> [What to do]
Print a faithful copy of the data below, word for word, with the pictures left out.

> [Information supplied]

########

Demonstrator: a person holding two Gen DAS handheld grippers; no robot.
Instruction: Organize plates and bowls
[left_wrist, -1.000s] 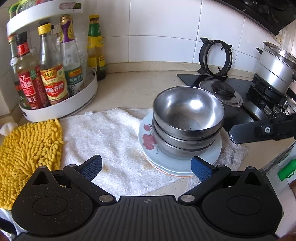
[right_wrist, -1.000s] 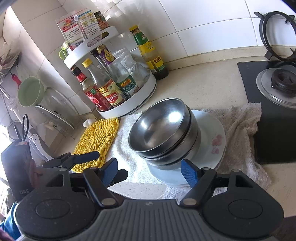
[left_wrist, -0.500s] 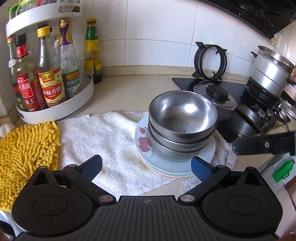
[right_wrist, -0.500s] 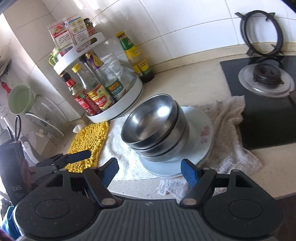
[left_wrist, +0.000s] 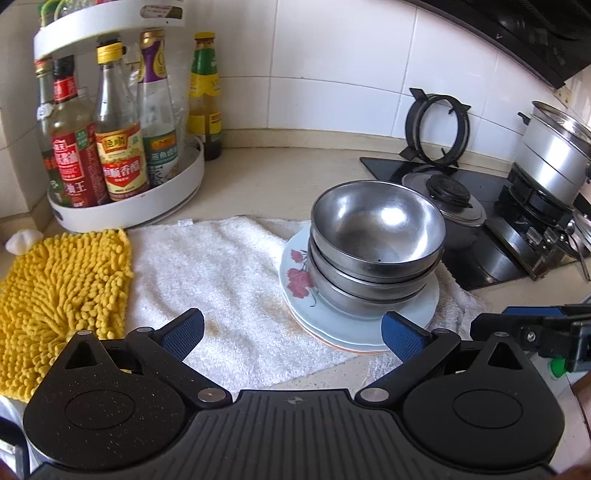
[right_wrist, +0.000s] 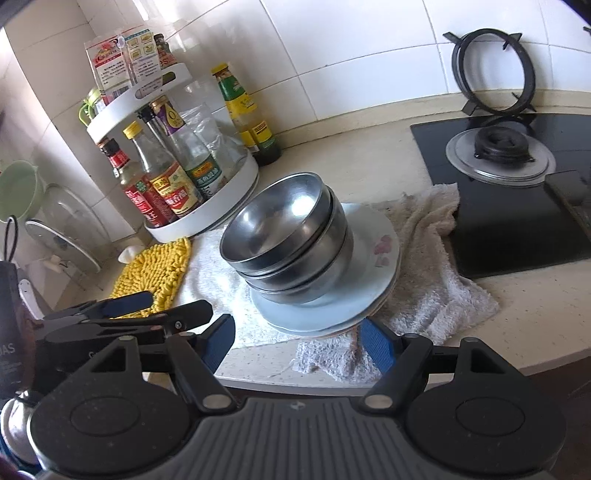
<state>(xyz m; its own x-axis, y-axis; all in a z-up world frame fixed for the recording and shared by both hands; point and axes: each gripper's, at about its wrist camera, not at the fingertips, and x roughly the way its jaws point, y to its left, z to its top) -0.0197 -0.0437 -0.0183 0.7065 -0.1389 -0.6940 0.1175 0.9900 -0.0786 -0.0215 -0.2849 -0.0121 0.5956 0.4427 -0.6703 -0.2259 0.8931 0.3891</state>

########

> [Response]
Demonstrator: a person holding two Gen DAS handheld grippers; no robot.
Instruction: Organize plates and bowls
[left_wrist, -1.000s] 
[right_wrist, -1.000s] 
[left_wrist, -0.500s] 
[right_wrist, -0.500s] 
[left_wrist, +0.000s] 
[right_wrist, +0.000s] 
<state>(xyz m; its own x-axis, y-axis; all in a z-up world frame fixed for the recording and shared by both hands; point and axes: each gripper's, at about its wrist camera, not at the fingertips, and x roughly the way its jaws point, y to its left, z to its top) -0.0197 -0.0437 -0.0183 0.7065 -0.1389 -0.6940 0.1175 0.9900 -0.0786 -0.0215 -0.2849 -0.0121 0.5956 0.4427 -0.6703 -0.2259 0.8931 0.3891</state>

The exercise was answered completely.